• **What the task asks**: Reproduce the listing that follows word for word, without its pictures.

• **Stored data**:
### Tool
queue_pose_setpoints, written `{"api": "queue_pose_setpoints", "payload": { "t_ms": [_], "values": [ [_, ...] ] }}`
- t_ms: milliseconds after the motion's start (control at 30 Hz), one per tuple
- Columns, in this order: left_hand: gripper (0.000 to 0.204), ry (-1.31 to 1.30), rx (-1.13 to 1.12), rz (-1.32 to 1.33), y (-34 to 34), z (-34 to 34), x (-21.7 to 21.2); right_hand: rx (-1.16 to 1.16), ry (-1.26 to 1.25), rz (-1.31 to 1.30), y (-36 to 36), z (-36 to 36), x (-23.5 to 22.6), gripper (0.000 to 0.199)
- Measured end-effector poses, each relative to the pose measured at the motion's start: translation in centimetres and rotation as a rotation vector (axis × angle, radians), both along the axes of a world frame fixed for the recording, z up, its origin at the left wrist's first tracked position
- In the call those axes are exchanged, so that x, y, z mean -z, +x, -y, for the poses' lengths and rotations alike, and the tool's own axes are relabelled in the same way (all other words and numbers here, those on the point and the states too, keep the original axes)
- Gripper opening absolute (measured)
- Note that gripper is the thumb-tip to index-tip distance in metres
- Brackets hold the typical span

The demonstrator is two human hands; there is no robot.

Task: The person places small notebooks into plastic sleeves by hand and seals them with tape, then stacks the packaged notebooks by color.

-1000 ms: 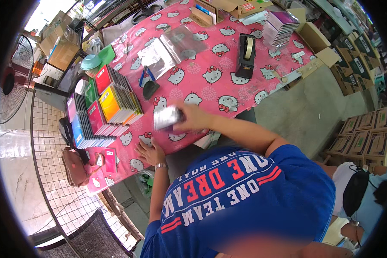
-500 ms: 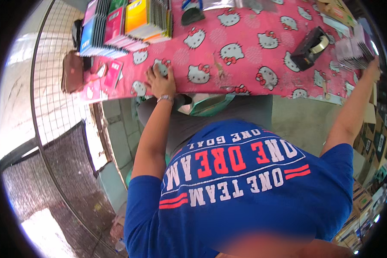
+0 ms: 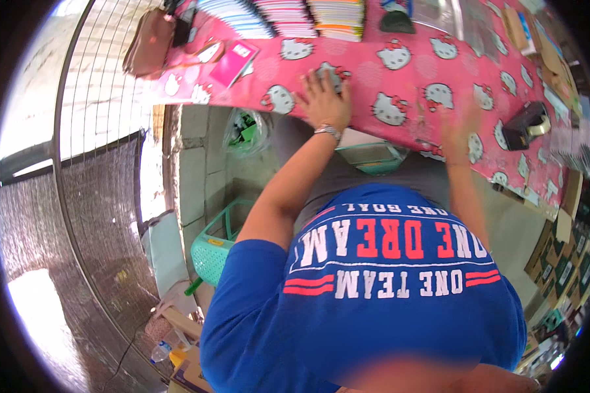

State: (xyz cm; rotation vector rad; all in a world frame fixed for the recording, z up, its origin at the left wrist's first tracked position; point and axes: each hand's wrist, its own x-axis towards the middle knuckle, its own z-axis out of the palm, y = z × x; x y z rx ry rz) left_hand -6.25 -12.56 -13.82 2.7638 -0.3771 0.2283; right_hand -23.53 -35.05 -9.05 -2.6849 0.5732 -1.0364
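Observation:
My left hand (image 3: 326, 103), with a metal-banded watch at its wrist, lies flat with fingers spread on the pink cat-print tablecloth (image 3: 367, 78). Over the cloth's near edge, right of the middle, my right hand (image 3: 462, 128) is smeared by motion. Its fingers cannot be made out, and no object shows in it. Left of my left hand rests a small pink notebook (image 3: 234, 64). Beyond it stand blue-edged notebooks (image 3: 237, 16), pink-edged notebooks (image 3: 287, 18) and yellow-orange notebooks (image 3: 337, 19) in stacks. To the right is a black tape dispenser (image 3: 521, 128), beside a pile of spiral notebooks (image 3: 572, 145).
A brown pouch (image 3: 151, 42) sits at the table's left end. Clear plastic sheets (image 3: 449, 18) and a dark green object (image 3: 397, 21) lie at the back. Below are a green plastic stool (image 3: 213, 252) and a plastic bag (image 3: 246, 133). Cardboard boxes (image 3: 564, 255) stand at right.
My right hand has left the spiral notebooks at the far right and come in toward the middle. My left hand still lies flat on the cloth. The whole view has shifted.

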Motion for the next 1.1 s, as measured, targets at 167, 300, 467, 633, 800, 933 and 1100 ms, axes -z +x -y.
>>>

• **Written answer**:
### Tool
queue_pose_setpoints, written `{"api": "queue_pose_setpoints", "payload": { "t_ms": [_], "values": [ [_, ...] ] }}`
- t_ms: milliseconds after the motion's start (control at 30 Hz), one per tuple
- Columns, in this order: left_hand: gripper (0.000 to 0.204), ry (-1.31 to 1.30), rx (-1.13 to 1.12), rz (-1.32 to 1.33), y (-34 to 34), z (-34 to 34), x (-21.7 to 21.2); right_hand: rx (-1.16 to 1.16), ry (-1.26 to 1.25), rz (-1.31 to 1.30), y (-36 to 36), z (-36 to 36), x (-23.5 to 22.6), gripper (0.000 to 0.199)
- Measured end-effector poses, each relative to the pose measured at the motion's start: translation in centimetres and rotation as a rotation vector (axis × angle, radians), both along the axes of a world frame fixed for the recording, z up, its origin at the left wrist's first tracked position
- In the call those axes are exchanged, so that x, y, z mean -z, +x, -y, for the poses' lengths and rotations alike, and the tool's own axes are relabelled in the same way (all other words and numbers here, those on the point and the states too, keep the original axes)
- Gripper opening absolute (measured)
- Note that gripper is the thumb-tip to index-tip distance in metres
- Brackets hold the typical span

The demonstrator is two human hands; there is no robot.

Task: The person places small notebooks into plastic sleeves by hand and seals them with tape, then stacks the packaged notebooks by color.

-1000 ms: 
-500 ms: 
+0 ms: 

State: (xyz cm; rotation vector rad; all in a world frame fixed for the recording, z up, its origin at the left wrist's first tracked position; point and axes: each hand's wrist, its own x-axis towards the middle knuckle, its own z-axis out of the palm, y = z × x; x y z rx ry rz) left_hand -6.25 -12.56 -13.82 2.7638 -0.3771 0.2283; right_hand -23.53 -35.05 -9.05 -2.6849 0.5732 -1.0364
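Observation:
My left hand (image 3: 326, 103), with a metal-banded watch at its wrist, lies flat with fingers spread on the pink cat-print tablecloth (image 3: 367, 78). Over the cloth's near edge, right of the middle, my right hand (image 3: 462, 128) is smeared by motion. Its fingers cannot be made out, and no object shows in it. Left of my left hand rests a small pink notebook (image 3: 234, 64). Beyond it stand blue-edged notebooks (image 3: 237, 16), pink-edged notebooks (image 3: 287, 18) and yellow-orange notebooks (image 3: 337, 19) in stacks. To the right is a black tape dispenser (image 3: 521, 128), beside a pile of spiral notebooks (image 3: 572, 145).
A brown pouch (image 3: 151, 42) sits at the table's left end. Clear plastic sheets (image 3: 449, 18) and a dark green object (image 3: 397, 21) lie at the back. Below are a green plastic stool (image 3: 213, 252) and a plastic bag (image 3: 246, 133). Cardboard boxes (image 3: 564, 255) stand at right.
My right hand has left the spiral notebooks at the far right and come in toward the middle. My left hand still lies flat on the cloth. The whole view has shifted.
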
Motion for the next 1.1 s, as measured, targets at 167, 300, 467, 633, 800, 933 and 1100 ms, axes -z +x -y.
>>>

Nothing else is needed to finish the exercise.